5
Sep2012

 by Alysa Perry, program coordinator

When The Immortal Life of Henrietta Lacks was published in 2010, it became a New York Times Best Seller. Once you start reading, it’s easy to see why.  Rebecca Skloot masterfully tells a story that is simultaneously entertaining, scientific, informative, and historical.

Skloot shares the biography of Henrietta Lacks, a poor black woman whose cells—taken without her consent when she was dying of cervical cancer in 1951—became one of the most transformative tools in medicine. Known as the HeLa cell line to medical professionals, Lacks’ cells have contributed to some of the most important advances in history: cloning, the polio vaccine, chemotherapy, in vitro fertilization, and more.

Lacks’ cells were unique because of their immortality. Until George Gey, a researcher at Johns Hopkins University, propagated the cells shortly after Lack’s death, no one had successfully kept cells alive for more than a few days—a major hindrance to medical research. Knowing how significant this discovery was, Gey went on to share the cells with his friends and fellow researchers, who then shared them with their colleagues. Today, HeLa cells are bought and sold by the billions, and are widely used around the world.

 


What is most impressive about Skloot’s telling of the story is her detective work. For decades the source of the HeLa cells remained a mystery. Even Lacks’ family and descendants were unaware of the cells’ existence until 25 years after her death. Skloot spent 10 years researching, reading, traveling, and winning the trust of the Lacks family in order to write the book. She poured over hundreds of resources and interviewed dozens of people who knew Lacks in order to accurately portray her.

Lacks’ story raises a number of complex ethical issues. The book traces not only the lives of the Lacks family, but also the history of informed consent—a concept that wasn’t salient until the latter half of the 20th century.  When The Immortal Life of Henrietta Lacks was first published, Skloot was asked what lessons could be learned from her book. She responded, “the story of HeLa cells and what happened with Henrietta has often been held up as an example of a racist white scientist doing something malicious to a black woman. But that’s not accurate. The real story is much more subtle and complicated. What is very true about science is that there are human beings behind it and sometimes even with the best of intentions things go wrong.”  
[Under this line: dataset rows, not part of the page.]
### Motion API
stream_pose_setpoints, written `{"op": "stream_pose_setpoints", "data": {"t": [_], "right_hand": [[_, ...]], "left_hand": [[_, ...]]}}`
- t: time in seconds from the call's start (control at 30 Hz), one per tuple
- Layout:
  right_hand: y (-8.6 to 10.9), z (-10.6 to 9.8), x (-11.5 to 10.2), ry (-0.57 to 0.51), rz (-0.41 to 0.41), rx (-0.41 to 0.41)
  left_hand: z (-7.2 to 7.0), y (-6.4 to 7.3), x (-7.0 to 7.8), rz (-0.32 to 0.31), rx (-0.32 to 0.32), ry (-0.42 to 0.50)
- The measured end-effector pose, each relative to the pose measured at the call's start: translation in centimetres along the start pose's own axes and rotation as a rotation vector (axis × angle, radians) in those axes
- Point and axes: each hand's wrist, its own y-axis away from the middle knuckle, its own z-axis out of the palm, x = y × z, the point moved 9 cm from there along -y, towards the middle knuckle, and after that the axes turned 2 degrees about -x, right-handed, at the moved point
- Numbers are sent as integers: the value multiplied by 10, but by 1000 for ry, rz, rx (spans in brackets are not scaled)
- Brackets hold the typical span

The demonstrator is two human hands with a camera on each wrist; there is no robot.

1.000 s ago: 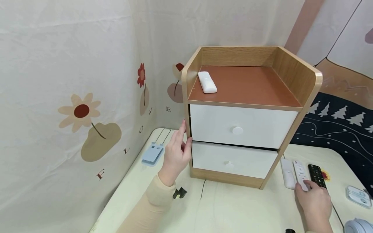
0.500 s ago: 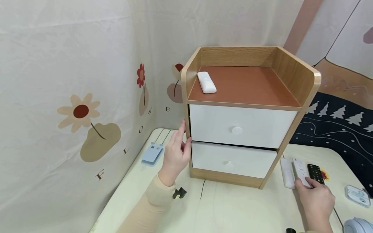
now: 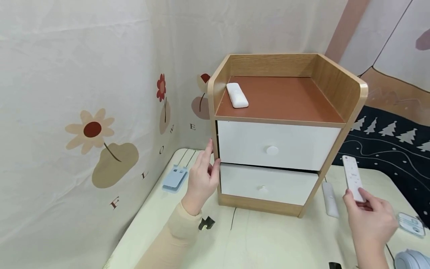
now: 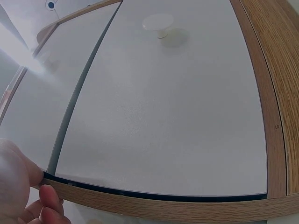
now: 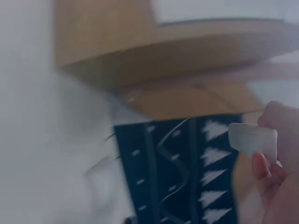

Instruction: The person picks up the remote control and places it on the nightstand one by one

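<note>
slants the left forearm (image 3: 164, 246) up from the bottom edge of the head view, covered by a beige sleeve (image 3: 184, 225) gathered at the wrist. holds the left hand (image 3: 202, 177) below and slightly left of centre, with fingers (image 3: 205, 157) mostly straight and pointing upward and the left thumb (image 3: 215, 173) set apart to the right. shows that hand in the lower left corner of the left wrist view. holds the right hand (image 3: 373, 222) at lower right of the head view, pinching between right thumb (image 3: 349, 200) and fingertips, with the right wrist (image 3: 367, 248) bare.
</note>
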Motion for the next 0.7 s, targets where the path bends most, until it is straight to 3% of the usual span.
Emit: {"op": "stream_pose_setpoints", "data": {"t": [0.2,0.33,0.5,0.63,0.7], "right_hand": [[-4,-40,-54,-101,-87,156],[-3,-66,-82,-199,-102,250],[6,-86,-111,-472,-128,354],[16,-95,-140,-713,-221,443],[19,-97,-158,-781,-278,487]], "left_hand": [[1,0,-1,-1,-1,7],[1,0,0,-7,-9,13],[2,0,0,-15,-20,18],[2,0,-1,-16,-18,17],[1,0,-2,-20,-14,15]]}}
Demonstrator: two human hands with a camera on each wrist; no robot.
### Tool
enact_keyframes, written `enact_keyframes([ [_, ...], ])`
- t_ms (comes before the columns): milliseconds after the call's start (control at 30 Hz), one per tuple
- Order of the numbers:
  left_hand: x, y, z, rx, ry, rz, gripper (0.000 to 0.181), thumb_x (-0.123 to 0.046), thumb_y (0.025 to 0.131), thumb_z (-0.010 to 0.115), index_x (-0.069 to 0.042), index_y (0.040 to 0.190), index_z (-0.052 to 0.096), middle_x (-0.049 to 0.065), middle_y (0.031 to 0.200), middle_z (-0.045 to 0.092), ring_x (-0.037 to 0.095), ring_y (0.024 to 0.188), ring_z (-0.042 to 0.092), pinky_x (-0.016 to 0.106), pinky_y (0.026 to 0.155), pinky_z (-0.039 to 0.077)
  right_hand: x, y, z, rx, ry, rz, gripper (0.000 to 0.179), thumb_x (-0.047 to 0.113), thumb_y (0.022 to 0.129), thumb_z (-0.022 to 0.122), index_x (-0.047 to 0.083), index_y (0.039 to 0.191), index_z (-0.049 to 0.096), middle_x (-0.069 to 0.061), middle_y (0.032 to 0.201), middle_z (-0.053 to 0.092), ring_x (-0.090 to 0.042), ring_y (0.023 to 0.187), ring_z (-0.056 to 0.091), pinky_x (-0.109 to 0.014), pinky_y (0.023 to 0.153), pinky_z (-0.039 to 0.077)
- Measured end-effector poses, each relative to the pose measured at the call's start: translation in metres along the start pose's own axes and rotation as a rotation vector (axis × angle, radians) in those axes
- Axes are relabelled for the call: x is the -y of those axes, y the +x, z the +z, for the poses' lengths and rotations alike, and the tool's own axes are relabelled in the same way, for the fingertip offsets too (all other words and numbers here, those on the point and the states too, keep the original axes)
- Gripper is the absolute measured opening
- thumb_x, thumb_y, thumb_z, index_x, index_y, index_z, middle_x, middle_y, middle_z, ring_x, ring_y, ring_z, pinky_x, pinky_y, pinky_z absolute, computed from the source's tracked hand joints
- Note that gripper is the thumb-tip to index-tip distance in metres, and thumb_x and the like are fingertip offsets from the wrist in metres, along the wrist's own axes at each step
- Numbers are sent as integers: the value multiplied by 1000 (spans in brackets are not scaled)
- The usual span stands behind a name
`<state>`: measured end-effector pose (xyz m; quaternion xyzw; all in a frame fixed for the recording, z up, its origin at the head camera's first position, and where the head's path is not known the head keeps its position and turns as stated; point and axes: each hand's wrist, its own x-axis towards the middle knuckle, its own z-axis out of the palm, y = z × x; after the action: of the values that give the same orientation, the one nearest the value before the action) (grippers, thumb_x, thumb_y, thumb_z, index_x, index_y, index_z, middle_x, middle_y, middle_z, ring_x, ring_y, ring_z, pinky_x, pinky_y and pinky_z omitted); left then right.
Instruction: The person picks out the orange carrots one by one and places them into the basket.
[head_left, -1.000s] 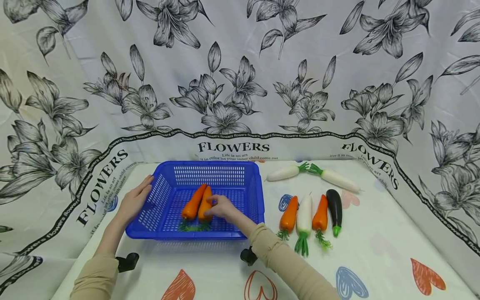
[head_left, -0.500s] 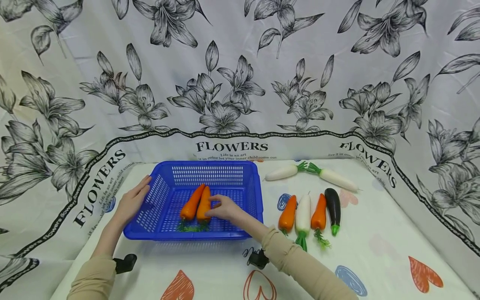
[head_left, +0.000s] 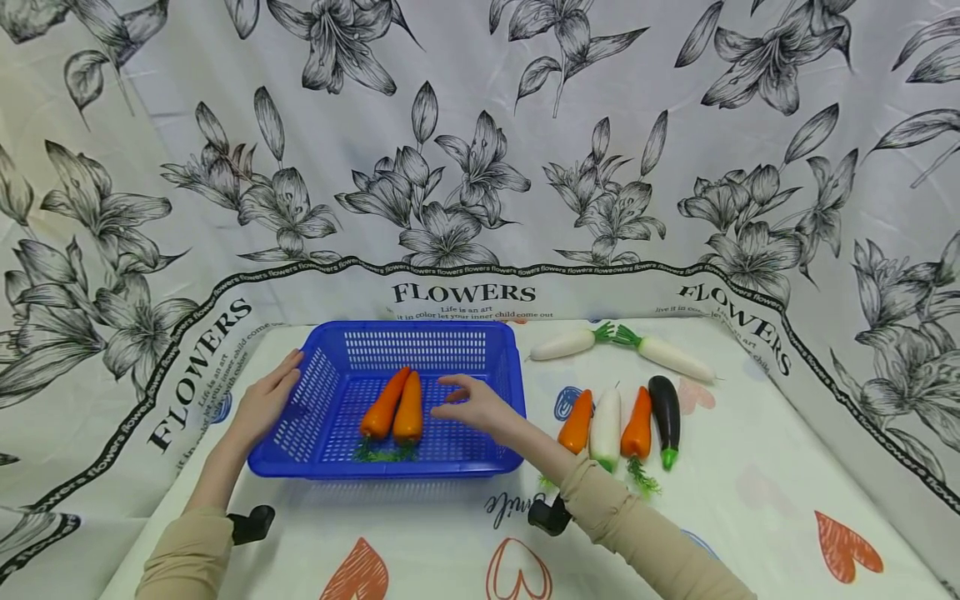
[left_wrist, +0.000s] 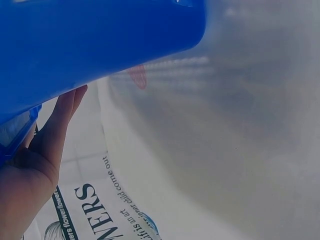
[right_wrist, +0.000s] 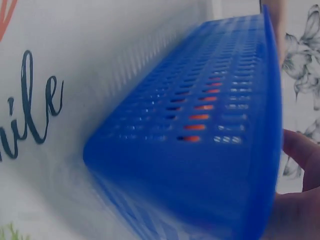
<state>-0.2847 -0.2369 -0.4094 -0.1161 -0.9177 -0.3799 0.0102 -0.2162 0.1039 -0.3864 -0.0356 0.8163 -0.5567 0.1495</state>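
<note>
Nearest, beige sleeves [head_left: 652, 533] reach in toward a blue basket [head_left: 375, 470]; inside it, left of centre, a right-hand carrot [head_left: 408, 412] and a left-hand carrot [head_left: 384, 410] lie side by side, leafy ends toward the person and tips pointing away. The first has its long axis almost straight near to far; the second slants, its tip leaning right to its neighbour's. The right hand [head_left: 480, 408], the nearer one, hangs just to their right, apart from them, thumb and fingers parted, grasping nothing; the left hand [head_left: 266, 404] rests straight-fingered against the basket's left side, unclenched. Beyond the basket's right side lies an eggplant [head_left: 665, 417]; farther, two white radishes [head_left: 671, 358] meet leaf to leaf before a flowered curtain [head_left: 465, 233]
</note>
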Motion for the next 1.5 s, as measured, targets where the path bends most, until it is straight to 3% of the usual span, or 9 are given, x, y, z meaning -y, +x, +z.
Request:
enact_keyframes([
  [500, -1, -2, 0, -2, -4, 15, 54, -38, 104, 28, -8, 150, 26, 15, 156, 19, 49, 140, 19, 68, 107, 16, -1, -13, -34, -44, -43, -30, 55, 29, 85, 70, 19, 136, 51, -14, 128, 59, -30, 117, 55, -54, 99, 44],
  [833, -4, 1, 0, -4, -2, 10, 54, -37, 104, 30, -8, 149, 28, 15, 156, 20, 48, 141, 19, 67, 108, 16, 4, -25, -59, -52, -37, -16, 58, 27, 87, 69, 20, 140, 47, -12, 132, 56, -29, 123, 53, -52, 100, 44],
  [1500, -6, -2, -2, 5, 10, 4, 54, -36, 104, 30, -7, 150, 26, 15, 157, 19, 47, 141, 18, 67, 108, 16, -14, -37, -112, -125, -76, 78, 63, 25, 91, 62, 12, 147, 35, -25, 140, 45, -35, 122, 52, -49, 103, 44],
])
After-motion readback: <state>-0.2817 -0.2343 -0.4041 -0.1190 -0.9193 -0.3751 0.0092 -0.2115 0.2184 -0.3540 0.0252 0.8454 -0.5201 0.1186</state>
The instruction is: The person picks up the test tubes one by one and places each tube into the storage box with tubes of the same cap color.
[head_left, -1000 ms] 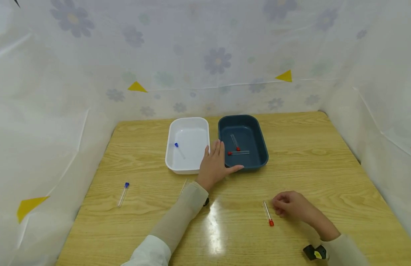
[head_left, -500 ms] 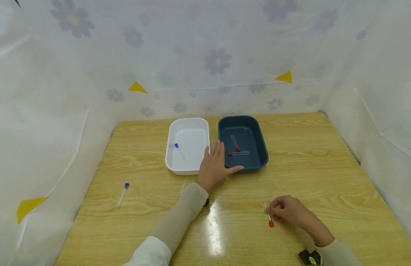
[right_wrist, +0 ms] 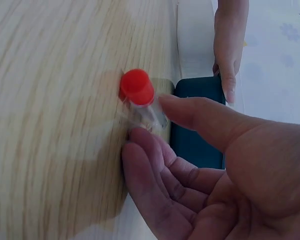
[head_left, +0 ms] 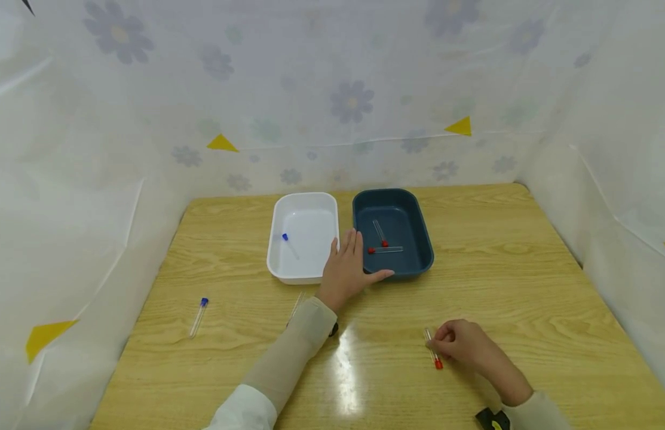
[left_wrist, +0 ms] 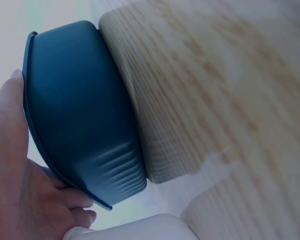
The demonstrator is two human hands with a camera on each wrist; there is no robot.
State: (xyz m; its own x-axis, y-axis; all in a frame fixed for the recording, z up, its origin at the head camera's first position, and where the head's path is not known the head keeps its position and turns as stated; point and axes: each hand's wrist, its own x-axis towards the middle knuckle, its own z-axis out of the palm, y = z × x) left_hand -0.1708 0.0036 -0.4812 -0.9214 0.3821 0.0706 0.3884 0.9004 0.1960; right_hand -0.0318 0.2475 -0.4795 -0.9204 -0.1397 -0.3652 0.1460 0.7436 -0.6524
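Observation:
My left hand [head_left: 344, 272] lies with straight fingers across the near rims of the white tray [head_left: 275, 263] and the dark blue tray [head_left: 426, 257]. In the left wrist view, its thumb and fingers rest along the blue tray's rim. My right hand [head_left: 463, 343] has its thumb and curled fingers around a clear test tube with a red cap [right_wrist: 137, 86], which lies on the table. The thumb touches the tube just beyond the cap in the right wrist view; the fingers are at its other side. The tube's far end is partly hidden there.
Two red-capped tubes [head_left: 386, 250] lie in the blue tray, and one blue-capped tube [head_left: 290, 245] in the white one. Another blue-capped tube [head_left: 199, 318] lies at the table's left. A clear tube [head_left: 296, 306] is partly hidden by the left forearm.
My right hand has moved left and slightly nearer the camera, from beside the red-capped test tube to around it. The left hand and both trays have stayed in place.

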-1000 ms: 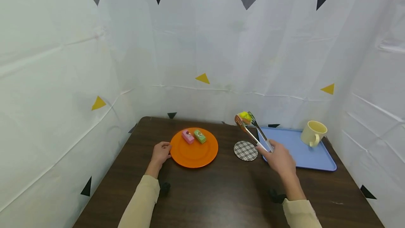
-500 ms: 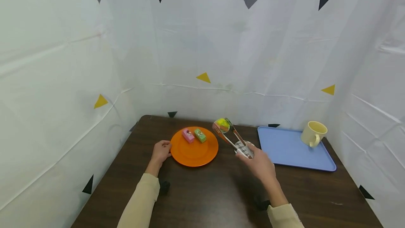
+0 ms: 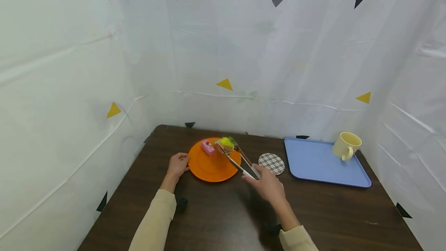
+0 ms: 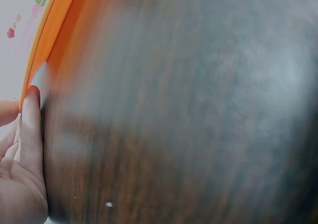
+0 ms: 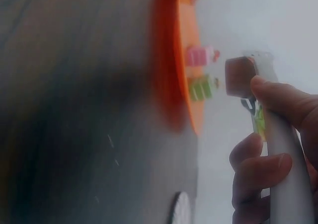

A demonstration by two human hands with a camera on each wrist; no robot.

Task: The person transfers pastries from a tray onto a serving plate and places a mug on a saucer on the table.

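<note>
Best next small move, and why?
Probably ease the yellow-topped food piece toward the bare near half of the round orange plate. The white-handled metal tongs in the right grip hold it above the plate, and in the head view it hides the green rectangular block that the right wrist view shows there.

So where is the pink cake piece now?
In the head view, the pink cake piece lies toward the far side of the orange plate, just left of the tongs; the right wrist view shows it beside the green piece.
</note>
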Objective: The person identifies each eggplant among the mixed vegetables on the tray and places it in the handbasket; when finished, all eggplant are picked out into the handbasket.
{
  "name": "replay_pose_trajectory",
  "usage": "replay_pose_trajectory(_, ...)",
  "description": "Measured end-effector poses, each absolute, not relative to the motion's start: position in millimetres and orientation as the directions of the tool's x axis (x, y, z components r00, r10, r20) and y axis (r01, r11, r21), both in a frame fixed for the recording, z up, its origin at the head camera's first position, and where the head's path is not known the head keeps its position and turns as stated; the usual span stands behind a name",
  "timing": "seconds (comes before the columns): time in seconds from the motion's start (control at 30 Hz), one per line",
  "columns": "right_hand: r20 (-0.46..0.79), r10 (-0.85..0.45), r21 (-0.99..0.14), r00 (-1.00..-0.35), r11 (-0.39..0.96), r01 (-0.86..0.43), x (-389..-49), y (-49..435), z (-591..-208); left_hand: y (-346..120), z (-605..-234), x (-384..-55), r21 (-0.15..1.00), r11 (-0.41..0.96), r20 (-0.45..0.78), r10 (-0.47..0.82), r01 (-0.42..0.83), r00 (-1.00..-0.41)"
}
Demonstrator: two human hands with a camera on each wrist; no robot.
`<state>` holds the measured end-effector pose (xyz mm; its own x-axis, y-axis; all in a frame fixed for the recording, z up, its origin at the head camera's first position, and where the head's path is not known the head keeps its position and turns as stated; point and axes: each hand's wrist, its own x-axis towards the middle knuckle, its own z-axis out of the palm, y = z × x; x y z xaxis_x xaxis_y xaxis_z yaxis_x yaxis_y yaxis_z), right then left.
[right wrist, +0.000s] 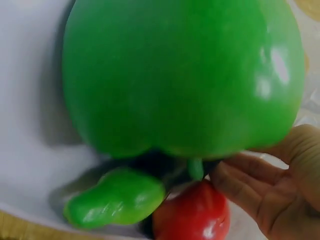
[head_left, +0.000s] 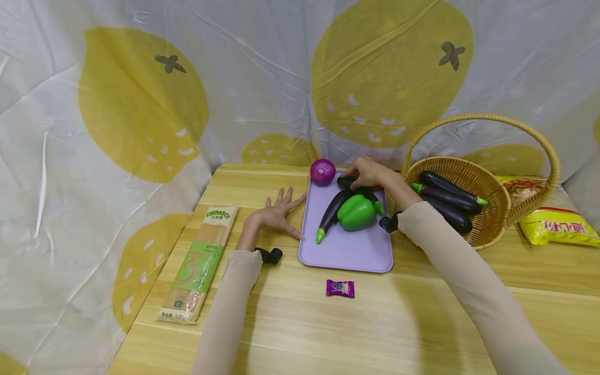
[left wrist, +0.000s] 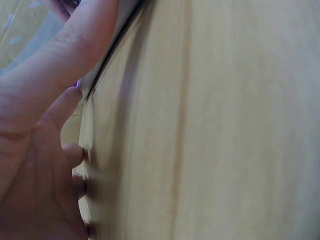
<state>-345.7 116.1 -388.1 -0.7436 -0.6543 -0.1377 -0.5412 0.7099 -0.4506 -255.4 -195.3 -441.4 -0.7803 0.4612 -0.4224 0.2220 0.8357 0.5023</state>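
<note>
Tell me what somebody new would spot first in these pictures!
Probably the huge yellow lemons printed on the cloth behind the table. Next, the shiny green bell pepper on the lilac tray. Then the wicker basket of dark eggplants, at the right.

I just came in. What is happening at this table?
Someone is working over a purple tray with an eggplant and a green pepper on it. The right hand is at a dark object near the tray's far edge; its grip is unclear. The left hand, fingers spread, is at the tray's left edge. Three more eggplants lie in the basket to the right.
</note>
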Motion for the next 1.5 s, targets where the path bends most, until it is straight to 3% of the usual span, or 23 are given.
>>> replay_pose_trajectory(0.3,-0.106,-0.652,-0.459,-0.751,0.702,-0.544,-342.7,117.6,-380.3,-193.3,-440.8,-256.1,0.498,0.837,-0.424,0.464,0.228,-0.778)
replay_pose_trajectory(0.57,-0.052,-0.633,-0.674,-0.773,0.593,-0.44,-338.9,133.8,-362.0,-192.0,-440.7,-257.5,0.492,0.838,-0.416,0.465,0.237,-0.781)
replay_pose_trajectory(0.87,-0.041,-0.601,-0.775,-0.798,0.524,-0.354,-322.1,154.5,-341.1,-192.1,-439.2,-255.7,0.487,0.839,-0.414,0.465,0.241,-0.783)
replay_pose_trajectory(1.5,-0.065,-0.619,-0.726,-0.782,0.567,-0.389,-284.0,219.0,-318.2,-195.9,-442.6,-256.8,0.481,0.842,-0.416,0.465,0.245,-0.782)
PRIM&R had the privilege of hosting Rebecca Skloot as a keynote speaker at the 2010 Advancing Ethical Research (AER) Conference in San Diego. Skloot shared stories about her writing and research process, and attendees described her talk as riveting and inspirational.

The Immortal Life of Henrietta Lacks is a must read for anyone new to the field of research ethics. It is extremely valuable as an introduction to many of the federal regulations and ethical considerations that are at the core of human subjects protections and it has become a classic text in the field. Most importantly, however, it gives Lacks the recognition and homage she deserves for her incredible contribution to modern medicine.